Machine-learning (ML) methods have been increasingly applied to data with a high ratio of variables to observations to help with these same tasks (so-called feature selection). They provide ways to effectively use vast amounts of information contained in high-dimensional data sets (Donoho 2017). In contrast to substantive social science approaches, ML methods are less concerned with theoretical informativeness and favor data-driven predictive performance. Social scientists, on the other hand, usually draw on knowledge about the underlying data-generating process linking variables to outcomes.
Increasingly, a number of applications in computer science have sought to incorporate human knowledge into ML methods (e.g., Branson et al. 2010). However, applications of these “human-in-the-loop” approaches are rare in the social sciences.
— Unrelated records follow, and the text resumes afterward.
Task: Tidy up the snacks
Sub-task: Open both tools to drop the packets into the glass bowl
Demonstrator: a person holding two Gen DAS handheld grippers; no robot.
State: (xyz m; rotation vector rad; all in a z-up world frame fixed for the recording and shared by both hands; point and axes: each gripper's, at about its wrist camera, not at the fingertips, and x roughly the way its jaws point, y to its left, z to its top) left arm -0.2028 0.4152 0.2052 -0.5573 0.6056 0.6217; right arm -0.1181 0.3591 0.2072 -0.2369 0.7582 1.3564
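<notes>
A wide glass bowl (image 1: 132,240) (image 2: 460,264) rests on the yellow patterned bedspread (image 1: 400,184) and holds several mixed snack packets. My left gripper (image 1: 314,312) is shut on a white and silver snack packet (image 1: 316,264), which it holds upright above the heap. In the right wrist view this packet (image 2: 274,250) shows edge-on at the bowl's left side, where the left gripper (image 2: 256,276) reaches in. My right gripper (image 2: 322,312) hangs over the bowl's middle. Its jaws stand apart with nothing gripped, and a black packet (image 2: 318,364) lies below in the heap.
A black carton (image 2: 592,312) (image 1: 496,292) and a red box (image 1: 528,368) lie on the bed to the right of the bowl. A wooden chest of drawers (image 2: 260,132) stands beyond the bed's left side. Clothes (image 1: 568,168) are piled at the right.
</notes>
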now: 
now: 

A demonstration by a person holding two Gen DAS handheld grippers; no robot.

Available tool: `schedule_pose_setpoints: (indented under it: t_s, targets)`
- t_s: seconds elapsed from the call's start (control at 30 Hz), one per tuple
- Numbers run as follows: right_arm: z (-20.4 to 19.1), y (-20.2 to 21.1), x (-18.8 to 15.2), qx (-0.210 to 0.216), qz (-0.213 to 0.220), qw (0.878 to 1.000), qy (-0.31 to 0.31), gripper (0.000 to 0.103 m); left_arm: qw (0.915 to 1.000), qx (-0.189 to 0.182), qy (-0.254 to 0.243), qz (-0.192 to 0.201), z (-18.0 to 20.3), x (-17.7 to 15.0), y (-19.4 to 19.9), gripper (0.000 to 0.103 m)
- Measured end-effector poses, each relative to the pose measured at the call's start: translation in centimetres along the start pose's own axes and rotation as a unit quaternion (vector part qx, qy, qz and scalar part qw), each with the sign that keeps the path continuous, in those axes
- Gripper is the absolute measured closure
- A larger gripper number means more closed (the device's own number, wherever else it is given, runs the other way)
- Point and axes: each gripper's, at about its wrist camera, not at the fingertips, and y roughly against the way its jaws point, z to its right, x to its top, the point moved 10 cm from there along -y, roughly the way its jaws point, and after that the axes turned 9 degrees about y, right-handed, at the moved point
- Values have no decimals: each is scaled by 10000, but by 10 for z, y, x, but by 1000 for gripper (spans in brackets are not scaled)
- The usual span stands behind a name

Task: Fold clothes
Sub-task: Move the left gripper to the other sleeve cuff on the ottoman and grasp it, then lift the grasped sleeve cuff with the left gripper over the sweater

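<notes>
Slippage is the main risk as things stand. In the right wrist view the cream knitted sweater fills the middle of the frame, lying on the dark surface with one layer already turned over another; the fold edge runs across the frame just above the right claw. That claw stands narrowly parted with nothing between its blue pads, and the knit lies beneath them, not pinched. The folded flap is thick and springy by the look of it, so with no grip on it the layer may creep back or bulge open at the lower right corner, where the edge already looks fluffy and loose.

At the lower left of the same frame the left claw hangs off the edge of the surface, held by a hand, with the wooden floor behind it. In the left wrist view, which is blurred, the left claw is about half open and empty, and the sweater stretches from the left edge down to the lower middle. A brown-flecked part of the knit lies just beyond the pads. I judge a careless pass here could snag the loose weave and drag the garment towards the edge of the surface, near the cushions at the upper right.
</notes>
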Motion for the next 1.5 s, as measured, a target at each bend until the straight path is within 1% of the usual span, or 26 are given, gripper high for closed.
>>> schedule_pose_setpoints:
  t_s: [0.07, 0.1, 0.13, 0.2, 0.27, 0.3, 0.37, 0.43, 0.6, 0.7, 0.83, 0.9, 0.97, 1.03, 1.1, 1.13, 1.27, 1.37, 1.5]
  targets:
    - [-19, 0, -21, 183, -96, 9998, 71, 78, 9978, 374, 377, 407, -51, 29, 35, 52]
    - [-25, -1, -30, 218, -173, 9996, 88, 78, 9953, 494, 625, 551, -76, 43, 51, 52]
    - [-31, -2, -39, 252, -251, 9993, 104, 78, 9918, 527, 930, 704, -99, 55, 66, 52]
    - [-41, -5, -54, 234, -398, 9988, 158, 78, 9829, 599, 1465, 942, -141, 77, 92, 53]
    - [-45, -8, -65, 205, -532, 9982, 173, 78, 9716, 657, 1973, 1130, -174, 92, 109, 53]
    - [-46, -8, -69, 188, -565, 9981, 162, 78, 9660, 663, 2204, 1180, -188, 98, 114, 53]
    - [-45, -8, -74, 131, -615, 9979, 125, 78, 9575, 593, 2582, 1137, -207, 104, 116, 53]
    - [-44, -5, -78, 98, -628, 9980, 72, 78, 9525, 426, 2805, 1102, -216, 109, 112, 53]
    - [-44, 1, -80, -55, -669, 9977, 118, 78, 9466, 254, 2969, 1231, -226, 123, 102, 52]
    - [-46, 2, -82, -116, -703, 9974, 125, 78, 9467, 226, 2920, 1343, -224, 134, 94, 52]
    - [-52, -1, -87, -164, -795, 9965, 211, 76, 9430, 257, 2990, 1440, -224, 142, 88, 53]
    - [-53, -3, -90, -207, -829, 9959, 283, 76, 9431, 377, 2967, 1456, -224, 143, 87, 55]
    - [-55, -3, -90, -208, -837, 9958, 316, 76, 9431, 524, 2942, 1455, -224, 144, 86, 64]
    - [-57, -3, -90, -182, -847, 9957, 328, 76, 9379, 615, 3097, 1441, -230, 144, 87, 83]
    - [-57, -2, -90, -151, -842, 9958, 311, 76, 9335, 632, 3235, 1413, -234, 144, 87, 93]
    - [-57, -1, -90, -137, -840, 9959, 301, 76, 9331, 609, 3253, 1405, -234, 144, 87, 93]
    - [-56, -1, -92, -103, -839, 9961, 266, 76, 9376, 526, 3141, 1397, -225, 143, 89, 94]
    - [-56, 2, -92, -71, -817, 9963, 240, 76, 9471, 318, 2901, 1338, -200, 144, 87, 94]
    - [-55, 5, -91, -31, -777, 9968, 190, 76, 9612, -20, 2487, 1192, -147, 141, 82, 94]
In this article, we implement a human-in-the-loop approach to the FFC’s prediction tasks. We surveyed a scholarly community of social scientists as well as an anonymous community of laypeople to elicit their beliefs about which variables in the FFCWS data set would best predict each of the six outcomes. We used the information from these surveys in different ways. First, we subsetted the FFCWS data set preemptively, using either the variables identified by these surveys or a preexisting set of variables identified by the Fragile Families team. Second, we used information on scores assigned to particular variables to assign weights in the ML method. In effect, our ML approach was more likely to use variables with higher scores. We contrasted these human-in-the-loop approaches to a data-driven ML approach making use of the full data set of nearly 13,000 variables.
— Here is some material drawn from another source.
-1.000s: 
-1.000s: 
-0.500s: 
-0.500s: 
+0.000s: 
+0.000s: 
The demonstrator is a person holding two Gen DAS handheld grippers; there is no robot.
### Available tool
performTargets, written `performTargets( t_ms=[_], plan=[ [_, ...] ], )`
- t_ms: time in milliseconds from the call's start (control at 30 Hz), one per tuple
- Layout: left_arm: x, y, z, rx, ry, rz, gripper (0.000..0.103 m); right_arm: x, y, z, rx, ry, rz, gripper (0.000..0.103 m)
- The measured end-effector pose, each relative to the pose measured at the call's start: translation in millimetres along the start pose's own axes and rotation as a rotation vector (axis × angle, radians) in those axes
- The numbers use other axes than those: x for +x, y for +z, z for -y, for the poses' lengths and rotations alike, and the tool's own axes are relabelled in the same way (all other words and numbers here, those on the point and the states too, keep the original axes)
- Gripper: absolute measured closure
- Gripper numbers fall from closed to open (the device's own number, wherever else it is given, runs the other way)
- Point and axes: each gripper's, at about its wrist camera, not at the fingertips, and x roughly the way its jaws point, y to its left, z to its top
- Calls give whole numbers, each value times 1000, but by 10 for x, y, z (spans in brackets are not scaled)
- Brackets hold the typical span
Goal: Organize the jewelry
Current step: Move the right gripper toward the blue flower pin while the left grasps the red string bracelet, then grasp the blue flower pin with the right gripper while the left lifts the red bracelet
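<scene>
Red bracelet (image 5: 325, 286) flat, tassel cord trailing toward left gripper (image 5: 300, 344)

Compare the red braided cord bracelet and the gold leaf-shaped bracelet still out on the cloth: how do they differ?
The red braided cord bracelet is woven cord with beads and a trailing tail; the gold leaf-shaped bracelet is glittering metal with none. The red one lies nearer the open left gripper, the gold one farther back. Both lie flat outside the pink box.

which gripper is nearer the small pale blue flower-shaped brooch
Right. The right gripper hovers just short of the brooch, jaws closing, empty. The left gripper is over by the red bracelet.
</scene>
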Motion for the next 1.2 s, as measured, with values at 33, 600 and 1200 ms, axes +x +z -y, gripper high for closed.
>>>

The article proceeds as follows. First we outline how we elicited scholarly expertise and lay judgments. To use the extensive collection of variables in the FFCWS for our modeling approaches, we needed to address the issue of missing values in the data set. Next we describe how we addressed missingness. Thereafter we describe the models used, present results, and conclude.
Using Expert and Crowd-Sourced Knowledge
There might be several ways to collect knowledge about the predictors of the outcomes in the FFC. One could screen publications or conduct interviews with individuals familiar with the FFCWS. We leveraged computational tools to retrieve insights from scholars in three steps. First, we used Amazon Mechanical Turk (MTurk) to retrieve the contact information on every author who had published using the FFCWS (786 authors). Then, we administered online surveys to each author to identify relevant predictors of each outcome. Expert surveys have been used for a variety of predictive or forecasting tasks, from projections of fertility, mortality, and immigration (Billari, Graziani, and Melilli 2012; Bijak and Wiśniowski 2010) to measuring the quality of democracy (Pemstein et al. 2015) and to school planning (Raftery et al. 2012). Experienced researchers carry a wealth of knowledge about the relationships between variables and outcomes in these data, not all of which is published. By surveying researchers, we hoped to recover knowledge that was otherwise inaccessible at relatively low cost and over no more than few days. We also fielded the same survey to a comparison sample of laypeople that we crowd-sourced using MTurk.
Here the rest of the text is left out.